*ACTIVITY*: The full listing, minus its pictures, should be printed again exactly as it stands.

*DATA EXTRACT*:
•••

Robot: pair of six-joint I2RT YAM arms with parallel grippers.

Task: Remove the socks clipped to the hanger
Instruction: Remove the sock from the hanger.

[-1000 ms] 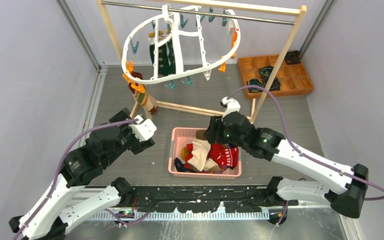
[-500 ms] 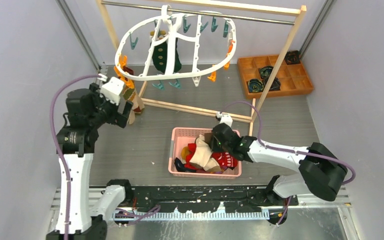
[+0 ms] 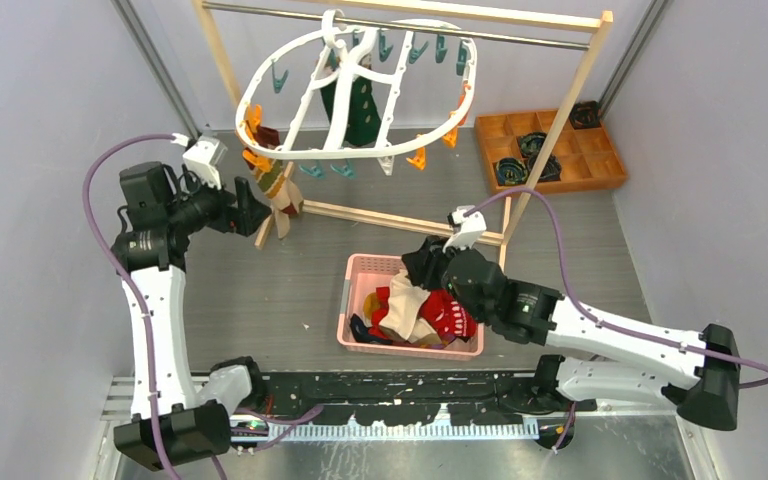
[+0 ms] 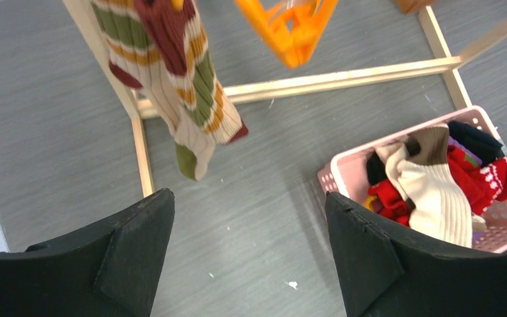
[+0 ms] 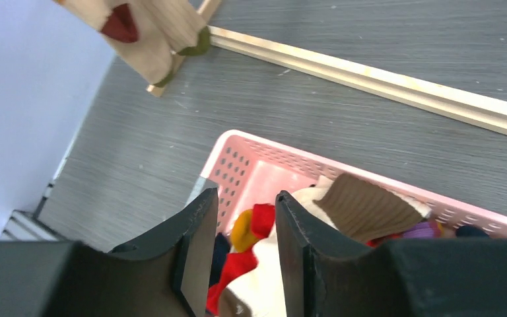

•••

*PROBLEM SOLUTION*:
Robot: pair of six-joint I2RT YAM arms with parallel grippers.

Task: Remove the socks clipped to the hanger
Instruction: Remove the sock from the hanger.

[-1000 ms] 
[-500 ms] 
[+0 ms] 
[+0 ms] 
[+0 ms] 

This concludes the exercise.